#### PROBLEM TO SOLVE:
In the listing below, repeat exactly every line from the first through the line containing "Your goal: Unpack", with nothing else.

#### DATASET SECTION:
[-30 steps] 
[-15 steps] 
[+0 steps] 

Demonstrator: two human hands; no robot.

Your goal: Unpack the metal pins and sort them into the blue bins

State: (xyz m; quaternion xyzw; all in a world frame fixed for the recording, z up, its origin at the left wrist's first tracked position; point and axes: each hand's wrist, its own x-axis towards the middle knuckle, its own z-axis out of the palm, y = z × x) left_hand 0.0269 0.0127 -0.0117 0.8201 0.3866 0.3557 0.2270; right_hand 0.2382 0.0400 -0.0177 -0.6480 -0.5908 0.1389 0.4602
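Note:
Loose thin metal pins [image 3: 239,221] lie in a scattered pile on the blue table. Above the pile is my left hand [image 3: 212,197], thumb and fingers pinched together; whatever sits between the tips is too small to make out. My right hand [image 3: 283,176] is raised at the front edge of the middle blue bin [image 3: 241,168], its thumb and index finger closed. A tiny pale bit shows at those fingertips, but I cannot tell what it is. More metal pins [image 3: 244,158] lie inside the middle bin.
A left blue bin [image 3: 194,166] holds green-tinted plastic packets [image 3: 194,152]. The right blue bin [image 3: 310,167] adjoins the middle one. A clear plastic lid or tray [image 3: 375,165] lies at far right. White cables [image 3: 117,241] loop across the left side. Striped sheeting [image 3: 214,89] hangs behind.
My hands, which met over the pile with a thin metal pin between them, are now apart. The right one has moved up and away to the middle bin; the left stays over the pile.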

#### EXERCISE ANSWER:
[-30 steps] 
[-15 steps] 
[+0 steps] 

Demonstrator: two human hands; no robot.

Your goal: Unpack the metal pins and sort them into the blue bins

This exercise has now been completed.